# Activity
Reproduce the entries so that every line matches the original exactly.

# Materials provided
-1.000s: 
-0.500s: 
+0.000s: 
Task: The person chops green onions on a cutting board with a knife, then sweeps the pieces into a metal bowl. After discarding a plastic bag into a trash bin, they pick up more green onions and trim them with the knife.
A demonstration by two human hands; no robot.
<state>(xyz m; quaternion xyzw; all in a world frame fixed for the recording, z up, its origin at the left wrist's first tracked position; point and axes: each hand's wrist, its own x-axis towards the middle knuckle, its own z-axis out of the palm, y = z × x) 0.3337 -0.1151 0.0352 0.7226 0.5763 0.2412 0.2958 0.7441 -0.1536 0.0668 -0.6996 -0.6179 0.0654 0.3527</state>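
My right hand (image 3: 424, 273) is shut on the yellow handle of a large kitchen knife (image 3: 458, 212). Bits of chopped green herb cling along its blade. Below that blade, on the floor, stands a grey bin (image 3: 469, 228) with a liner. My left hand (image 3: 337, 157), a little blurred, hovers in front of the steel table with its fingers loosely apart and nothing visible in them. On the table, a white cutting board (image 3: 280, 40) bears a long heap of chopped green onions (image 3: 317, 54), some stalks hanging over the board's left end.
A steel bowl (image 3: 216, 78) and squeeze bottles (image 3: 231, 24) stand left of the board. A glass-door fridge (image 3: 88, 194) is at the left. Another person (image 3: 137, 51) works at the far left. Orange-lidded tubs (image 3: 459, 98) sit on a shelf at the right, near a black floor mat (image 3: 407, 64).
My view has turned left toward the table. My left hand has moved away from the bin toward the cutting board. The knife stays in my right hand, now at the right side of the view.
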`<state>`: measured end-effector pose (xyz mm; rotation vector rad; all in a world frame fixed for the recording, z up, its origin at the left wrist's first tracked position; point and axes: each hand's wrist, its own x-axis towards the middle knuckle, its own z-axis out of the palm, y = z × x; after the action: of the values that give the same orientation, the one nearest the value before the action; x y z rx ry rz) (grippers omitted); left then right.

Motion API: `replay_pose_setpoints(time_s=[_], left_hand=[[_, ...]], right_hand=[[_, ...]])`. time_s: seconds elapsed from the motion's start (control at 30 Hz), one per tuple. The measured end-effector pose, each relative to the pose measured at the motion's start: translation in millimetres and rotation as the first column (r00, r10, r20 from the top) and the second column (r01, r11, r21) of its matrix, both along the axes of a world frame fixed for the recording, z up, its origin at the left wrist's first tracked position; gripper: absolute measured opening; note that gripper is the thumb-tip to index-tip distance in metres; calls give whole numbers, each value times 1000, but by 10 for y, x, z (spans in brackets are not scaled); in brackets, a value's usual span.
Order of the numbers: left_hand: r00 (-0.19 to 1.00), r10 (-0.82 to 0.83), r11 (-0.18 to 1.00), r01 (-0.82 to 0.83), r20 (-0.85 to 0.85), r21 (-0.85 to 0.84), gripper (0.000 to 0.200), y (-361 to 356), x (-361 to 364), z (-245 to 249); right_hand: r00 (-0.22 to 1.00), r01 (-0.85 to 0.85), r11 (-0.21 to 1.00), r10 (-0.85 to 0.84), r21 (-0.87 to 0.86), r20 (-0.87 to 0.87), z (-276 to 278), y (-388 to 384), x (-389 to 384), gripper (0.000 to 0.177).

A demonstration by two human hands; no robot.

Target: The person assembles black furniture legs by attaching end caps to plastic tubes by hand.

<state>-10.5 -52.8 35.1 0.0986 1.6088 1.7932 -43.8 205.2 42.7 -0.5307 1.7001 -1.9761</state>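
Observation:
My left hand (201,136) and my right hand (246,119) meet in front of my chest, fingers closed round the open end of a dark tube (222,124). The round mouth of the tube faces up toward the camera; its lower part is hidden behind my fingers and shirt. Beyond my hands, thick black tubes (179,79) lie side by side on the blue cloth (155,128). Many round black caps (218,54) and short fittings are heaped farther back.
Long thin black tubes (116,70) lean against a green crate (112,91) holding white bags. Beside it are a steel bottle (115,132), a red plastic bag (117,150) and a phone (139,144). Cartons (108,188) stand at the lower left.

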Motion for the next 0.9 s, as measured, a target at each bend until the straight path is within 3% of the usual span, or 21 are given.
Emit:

# Response
-1.000s: 
-0.500s: 
+0.000s: 
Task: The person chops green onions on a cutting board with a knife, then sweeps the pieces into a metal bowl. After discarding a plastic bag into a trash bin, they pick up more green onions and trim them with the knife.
A demonstration by two human hands; no robot.
<state>(xyz m; quaternion xyzw; all in a world frame fixed for the recording, z up, its origin at the left wrist's first tracked position; point and axes: each hand's wrist, its own x-axis towards the middle knuckle, its own z-axis out of the palm, y = z × x) 0.3337 -0.1151 0.0352 0.7226 0.5763 0.2412 0.2958 0.7441 -0.1536 0.0668 -0.6996 -0.6179 0.0654 0.3527</state>
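My right hand (image 3: 424, 273) is shut on the yellow handle of a large kitchen knife (image 3: 458, 212). Bits of chopped green herb cling along its blade. Below that blade, on the floor, stands a grey bin (image 3: 469, 228) with a liner. My left hand (image 3: 337, 157), a little blurred, hovers in front of the steel table with its fingers loosely apart and nothing visible in them. On the table, a white cutting board (image 3: 280, 40) bears a long heap of chopped green onions (image 3: 317, 54), some stalks hanging over the board's left end.
A steel bowl (image 3: 216, 78) and squeeze bottles (image 3: 231, 24) stand left of the board. A glass-door fridge (image 3: 88, 194) is at the left. Another person (image 3: 137, 51) works at the far left. Orange-lidded tubs (image 3: 459, 98) sit on a shelf at the right, near a black floor mat (image 3: 407, 64).
My view has turned left toward the table. My left hand has moved away from the bin toward the cutting board. The knife stays in my right hand, now at the right side of the view.
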`<state>`: measured end-effector pose (xyz mm; rotation vector rad; all in a world frame fixed for the recording, z up, its origin at the left wrist's first tracked position; point and axes: each hand's wrist, its own x-axis towards the middle knuckle, its own z-axis out of the palm, y = z × x; after the action: of the values that give the same orientation, the one nearest the value before the action; x y z rx ry rz) (grippers omitted); left then right.

Motion API: `replay_pose_setpoints(time_s=[_], left_hand=[[_, ...]], right_hand=[[_, ...]])`. time_s: seconds elapsed from the motion's start (control at 30 Hz), one per tuple. The measured end-effector pose, each relative to the pose measured at the motion's start: translation in millimetres and rotation as the first column (r00, r10, r20 from the top) and the second column (r01, r11, r21) of its matrix, both along the axes of a world frame fixed for the recording, z up, its origin at the left wrist's first tracked position; gripper: absolute measured opening; note that gripper is the thumb-tip to index-tip distance in metres; calls give whole numbers, each value times 1000, but by 10 for y, x, z (spans in brackets are not scaled); in brackets, a value's usual span.
Order of the numbers: left_hand: r00 (-0.19 to 1.00), r10 (-0.82 to 0.83), r11 (-0.18 to 1.00), r01 (-0.82 to 0.83), r20 (-0.85 to 0.85), r21 (-0.85 to 0.84), gripper (0.000 to 0.200), y (-361 to 356), x (-361 to 364), z (-245 to 249); right_hand: r00 (-0.22 to 1.00), r01 (-0.85 to 0.85), r11 (-0.21 to 1.00), r10 (-0.85 to 0.84), r21 (-0.87 to 0.86), r20 (-0.87 to 0.87), z (-276 to 278), y (-388 to 384), x (-389 to 384), gripper (0.000 to 0.177).

A demonstration by two human hands; no robot.

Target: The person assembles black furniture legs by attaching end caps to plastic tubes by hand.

<state>-10.5 -52.8 35.1 0.0986 1.6088 1.7932 -43.8 205.2 42.7 -0.5307 1.7001 -1.9761</state>
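Observation:
My left hand (201,136) and my right hand (246,119) meet in front of my chest, fingers closed round the open end of a dark tube (222,124). The round mouth of the tube faces up toward the camera; its lower part is hidden behind my fingers and shirt. Beyond my hands, thick black tubes (179,79) lie side by side on the blue cloth (155,128). Many round black caps (218,54) and short fittings are heaped farther back.
Long thin black tubes (116,70) lean against a green crate (112,91) holding white bags. Beside it are a steel bottle (115,132), a red plastic bag (117,150) and a phone (139,144). Cartons (108,188) stand at the lower left.
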
Motion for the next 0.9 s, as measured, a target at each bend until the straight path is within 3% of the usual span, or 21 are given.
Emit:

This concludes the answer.